Leave out the images; return the rest of the data exactly.

▬▬▬▬▬▬▬▬▬▬

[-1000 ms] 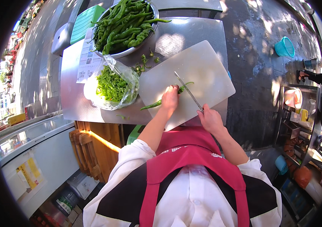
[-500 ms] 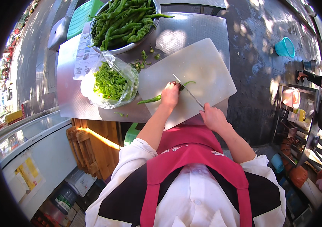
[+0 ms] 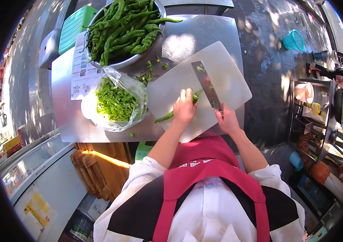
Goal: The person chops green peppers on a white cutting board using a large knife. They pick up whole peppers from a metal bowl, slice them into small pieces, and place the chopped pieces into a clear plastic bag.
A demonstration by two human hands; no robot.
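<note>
Well short of done, we'd judge: cut pieces [image 3: 114,101] fill the bag [image 3: 140,96] at the board's [image 3: 228,82] 9 o'clock, but whole peppers [image 3: 121,34] heap the bowl [image 3: 133,60] at 10. Our left hand [image 3: 185,108] pins one pepper [image 3: 196,97] toward the board's 8 o'clock; our right hand [image 3: 228,121] wraps the knife [image 3: 207,85] handle. Left hand hides the pepper's middle; bowl's top is cut off.

Around the middle of the white rectangular plastic cutting board [image 3: 231,82], you have bare surface at three o'clock; the broad steel knife [image 3: 207,84] obstructs the centre, the bulging clear plastic bag [image 3: 142,98] nine o'clock, the round metal bowl [image 3: 130,63] ten.
</note>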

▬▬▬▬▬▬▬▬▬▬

PROBLEM SOLUTION:
[-1000 ms] 
[-500 ms] 
[+0 ms] 
Goal: The person chops green peppers on a white cutting board using a large knife. They pick up whole peppers from a metal bowl, slice them into small pieces, and place the chopped pieces into a clear plastic bag.
A demonstration by two human hands; no robot.
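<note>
Well short of done, we'd judge: cut pieces [image 3: 114,101] fill the bag [image 3: 140,96] at the board's [image 3: 228,82] 9 o'clock, but whole peppers [image 3: 121,34] heap the bowl [image 3: 133,60] at 10. Our left hand [image 3: 185,108] pins one pepper [image 3: 196,97] toward the board's 8 o'clock; our right hand [image 3: 228,121] wraps the knife [image 3: 207,85] handle. Left hand hides the pepper's middle; bowl's top is cut off.

Around the middle of the white rectangular plastic cutting board [image 3: 231,82], you have bare surface at three o'clock; the broad steel knife [image 3: 207,84] obstructs the centre, the bulging clear plastic bag [image 3: 142,98] nine o'clock, the round metal bowl [image 3: 130,63] ten.
</note>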

With that, the output is complete.